Depuis près de deux mois, Isabelle Fillion tente, en vain, de trouver des ressources pour son fils handicapé.
(Photo: Éric Carrière)
Prise dans les dédales administratifs
Mathieu, 10 ans, a été diagnostiqué il y a déjà plusieurs années du Syndrome de Di Georges, une maladie génétique rare aussi appelée Microdélétion 22q11. Alors domiciliée à Joliette, Isabelle Fillion, sa mère, a décidait de déménager à Pointe-aux-Trembles dans l'espoir d'obtenir plus de services. Près de deux mois plus tard, le dossier du petit Mathieu se retrouve plutôt pris dans les dédales administratifs.
« Mon fils souffre d'un handicap majeur considéré par plusieurs comme un cas lourd. En plus d'une malformation cardiaque et de problèmes de déglutition, il souffre aussi de troubles envahissants du développement », explique sa mère. Depuis le déménagement, Mme Fillion a entamé plusieurs démarches pour transférer les nombreux dossiers des spécialistes que fréquente son fils. Jusqu'à maintenant, tout est en attente et la détresse s'installe tranquillement au cœur de leur vie. « Mathieu régresse à vu d'oeil. Il est de plus en plus dans son monde et demande beaucoup d'énergie. Comme il n'a plus de routine stable, qu'il ne fréquente plus l'école depuis deux mois et que je n'ai pas encore trouvé de gardienne spécialisée, son anxiété augmente et il fait des choses qu'ils ne faisaient pas avant », confie-t-elle.
Les démarches entamées par Isabelle Fillion sont nombreuses, mais jusqu'à maintenant infertiles. « Au CLSC, on me réfère à des organismes, qui eux, me réfèrent au CLSC. À la commission scolaire, ce n'est pas vraiment mieux. Ça fait déjà près de deux mois et Mathieu n'est toujours pas scolarisé. Je comprends que ça ne se règle pas en claquant des doigts, mais j'ai l'impression que partout où on va, Mathieu est rejeté ou que son dossier tombe entre deux chaises. »

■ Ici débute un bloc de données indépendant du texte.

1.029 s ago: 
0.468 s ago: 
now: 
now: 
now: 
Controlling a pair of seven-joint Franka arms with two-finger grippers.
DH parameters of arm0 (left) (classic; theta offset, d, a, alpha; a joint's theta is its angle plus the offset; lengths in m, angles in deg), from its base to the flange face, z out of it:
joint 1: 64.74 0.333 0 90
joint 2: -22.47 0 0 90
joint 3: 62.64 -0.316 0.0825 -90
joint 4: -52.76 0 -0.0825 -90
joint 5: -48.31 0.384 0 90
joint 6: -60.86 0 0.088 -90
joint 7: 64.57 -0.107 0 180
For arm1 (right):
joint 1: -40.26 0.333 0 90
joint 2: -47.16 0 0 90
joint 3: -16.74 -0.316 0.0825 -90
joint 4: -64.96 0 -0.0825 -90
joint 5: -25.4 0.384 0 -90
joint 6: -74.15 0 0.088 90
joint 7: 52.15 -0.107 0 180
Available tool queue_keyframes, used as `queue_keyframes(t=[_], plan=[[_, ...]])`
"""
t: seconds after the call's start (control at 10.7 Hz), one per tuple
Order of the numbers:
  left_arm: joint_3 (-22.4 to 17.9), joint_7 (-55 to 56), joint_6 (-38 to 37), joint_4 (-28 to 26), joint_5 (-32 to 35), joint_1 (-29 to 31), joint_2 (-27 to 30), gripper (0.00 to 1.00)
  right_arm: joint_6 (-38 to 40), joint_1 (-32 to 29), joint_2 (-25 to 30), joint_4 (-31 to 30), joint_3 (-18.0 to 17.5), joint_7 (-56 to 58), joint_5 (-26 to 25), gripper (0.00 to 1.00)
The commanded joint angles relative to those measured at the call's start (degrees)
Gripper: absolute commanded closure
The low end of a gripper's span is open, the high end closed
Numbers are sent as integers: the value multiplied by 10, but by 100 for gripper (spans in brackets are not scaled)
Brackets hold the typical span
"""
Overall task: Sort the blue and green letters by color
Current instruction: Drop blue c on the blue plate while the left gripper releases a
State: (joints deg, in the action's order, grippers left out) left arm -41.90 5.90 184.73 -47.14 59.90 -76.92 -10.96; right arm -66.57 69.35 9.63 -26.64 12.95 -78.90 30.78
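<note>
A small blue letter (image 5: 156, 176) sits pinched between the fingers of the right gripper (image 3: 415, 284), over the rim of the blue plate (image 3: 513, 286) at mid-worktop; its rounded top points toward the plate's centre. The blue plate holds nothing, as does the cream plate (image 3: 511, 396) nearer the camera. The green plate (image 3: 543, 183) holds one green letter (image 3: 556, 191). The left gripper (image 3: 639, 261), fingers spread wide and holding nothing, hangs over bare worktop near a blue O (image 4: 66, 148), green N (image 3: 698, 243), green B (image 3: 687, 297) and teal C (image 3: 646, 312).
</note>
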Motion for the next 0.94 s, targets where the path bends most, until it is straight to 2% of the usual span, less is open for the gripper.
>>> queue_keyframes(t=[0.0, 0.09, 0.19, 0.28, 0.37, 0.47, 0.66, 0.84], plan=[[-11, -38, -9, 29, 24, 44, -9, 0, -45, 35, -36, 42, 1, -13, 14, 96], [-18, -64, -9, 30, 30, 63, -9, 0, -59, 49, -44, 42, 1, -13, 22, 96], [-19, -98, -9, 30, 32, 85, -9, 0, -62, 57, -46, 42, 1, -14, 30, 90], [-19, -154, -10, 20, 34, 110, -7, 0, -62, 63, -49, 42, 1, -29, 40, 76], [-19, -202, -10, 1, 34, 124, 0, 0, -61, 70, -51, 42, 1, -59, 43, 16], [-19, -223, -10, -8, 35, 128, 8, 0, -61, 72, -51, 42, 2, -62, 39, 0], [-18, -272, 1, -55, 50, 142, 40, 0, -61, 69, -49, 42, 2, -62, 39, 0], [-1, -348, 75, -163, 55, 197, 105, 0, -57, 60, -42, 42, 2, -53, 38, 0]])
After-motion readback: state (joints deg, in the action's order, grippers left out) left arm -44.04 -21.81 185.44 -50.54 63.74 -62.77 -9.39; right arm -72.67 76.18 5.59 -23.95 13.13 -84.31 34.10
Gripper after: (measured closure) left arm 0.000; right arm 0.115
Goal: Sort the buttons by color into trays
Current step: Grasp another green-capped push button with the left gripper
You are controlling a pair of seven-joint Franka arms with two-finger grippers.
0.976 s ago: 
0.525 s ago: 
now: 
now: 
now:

À la Commission scolaire de la Pointe-de-l'Île, on confirme que le dossier de Mathieu est présentement en évaluation. « Plusieurs professionnels se penchent sur le dossier, mais dans un cas si particulier, on ne peut malheureusement pas donner de réponse générique », souligne Christiane St-Onge, responsable des communications.
Quelques appels logés auprès d'organismes de l'est de Montréal ont effectivement confirmé qu'aucun ne pouvait venir en aide à la famille. « On ne s'occupe pas des enfants ici! On offre le service de répit seulement pour les adultes souffrants d'un handicap », explique Hélène Paradis, directrice de l'organisme, en nous référant au Répit une heure pour moi. « Le syndrome de Di Georges est considéré comme un handicap physique par notre organisme, on ne peut donc pas intervenir dans ce cas parce que notre mission se limite au cas de déficience intellectuelle. Il faudrait voir avec le CLSC », confirme Diane Durocher.
Au CSSS de la Pointe-de-l'Île, très peu d'information a été divulguée compte tenu de la confidentialité du dossier. Par contre, Hélène Barral, responsable des communications, souligne que dans un cas pareil, le dossier devrait être évalué et soumis soit à l'équipe du service à domicile ou à l'équipe du suivi spécialisé en déficience intellectuelle. « Le cas de Mathieu pourrait aussi être admissible au Programme de soutien aux familles, mais encore une fois, il faudrait voir s'il répond aux critères. C'est vraiment du cas par cas », conclut-elle.